**REQUIRED WORK**
Your answer must be the full listing, reproduced exactly.

---- RAW DATA

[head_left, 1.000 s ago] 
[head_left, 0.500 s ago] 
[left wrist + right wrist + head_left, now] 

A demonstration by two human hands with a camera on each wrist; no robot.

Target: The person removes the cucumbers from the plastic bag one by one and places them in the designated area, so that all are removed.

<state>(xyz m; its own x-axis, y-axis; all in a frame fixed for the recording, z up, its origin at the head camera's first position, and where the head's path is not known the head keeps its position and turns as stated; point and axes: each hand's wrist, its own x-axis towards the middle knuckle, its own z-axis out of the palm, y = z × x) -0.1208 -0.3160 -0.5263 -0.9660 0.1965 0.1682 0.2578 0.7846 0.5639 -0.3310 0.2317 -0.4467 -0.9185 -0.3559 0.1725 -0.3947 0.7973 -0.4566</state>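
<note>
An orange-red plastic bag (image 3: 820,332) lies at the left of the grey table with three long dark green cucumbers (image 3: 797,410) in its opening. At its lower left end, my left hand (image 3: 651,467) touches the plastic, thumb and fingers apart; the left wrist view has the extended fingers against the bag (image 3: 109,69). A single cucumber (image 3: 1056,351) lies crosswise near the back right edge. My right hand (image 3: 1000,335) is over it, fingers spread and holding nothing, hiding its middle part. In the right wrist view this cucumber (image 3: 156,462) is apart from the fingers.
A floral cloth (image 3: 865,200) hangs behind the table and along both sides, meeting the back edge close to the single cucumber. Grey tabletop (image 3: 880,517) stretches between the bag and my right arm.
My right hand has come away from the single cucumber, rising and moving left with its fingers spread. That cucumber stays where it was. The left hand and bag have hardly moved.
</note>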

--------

**EXERCISE OUTPUT**
[head_left, 1.000 s ago] 
[head_left, 0.500 s ago] 
[left wrist + right wrist + head_left, now] 

A demonstration by two human hands with a camera on each wrist; no robot.

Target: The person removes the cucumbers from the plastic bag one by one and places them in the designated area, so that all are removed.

<state>(xyz m; its own x-axis, y-axis; all in a frame fixed for the recording, z up, its origin at the head camera's first position, and where the head's path is not known the head keeps its position and turns as stated; point and axes: each hand's wrist, its own x-axis towards the middle knuckle, its own z-axis out of the palm, y = z × x) -0.1208 -0.3160 -0.5263 -0.9660 0.1965 0.1682 0.2578 0.7846 0.5639 -0.3310 0.2317 -0.4467 -0.9185 -0.3559 0.1725 -0.3947 0.7973 -0.4566</state>
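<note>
An orange-red plastic bag (image 3: 820,332) lies at the left of the grey table with three long dark green cucumbers (image 3: 797,410) in its opening. At its lower left end, my left hand (image 3: 651,467) touches the plastic, thumb and fingers apart; the left wrist view has the extended fingers against the bag (image 3: 109,69). A single cucumber (image 3: 1056,351) lies crosswise near the back right edge. My right hand (image 3: 1000,335) is over it, fingers spread and holding nothing, hiding its middle part. In the right wrist view this cucumber (image 3: 156,462) is apart from the fingers.
A floral cloth (image 3: 865,200) hangs behind the table and along both sides, meeting the back edge close to the single cucumber. Grey tabletop (image 3: 880,517) stretches between the bag and my right arm.
My right hand has come away from the single cucumber, rising and moving left with its fingers spread. That cucumber stays where it was. The left hand and bag have hardly moved.
</note>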

The output for this exercise is now complete.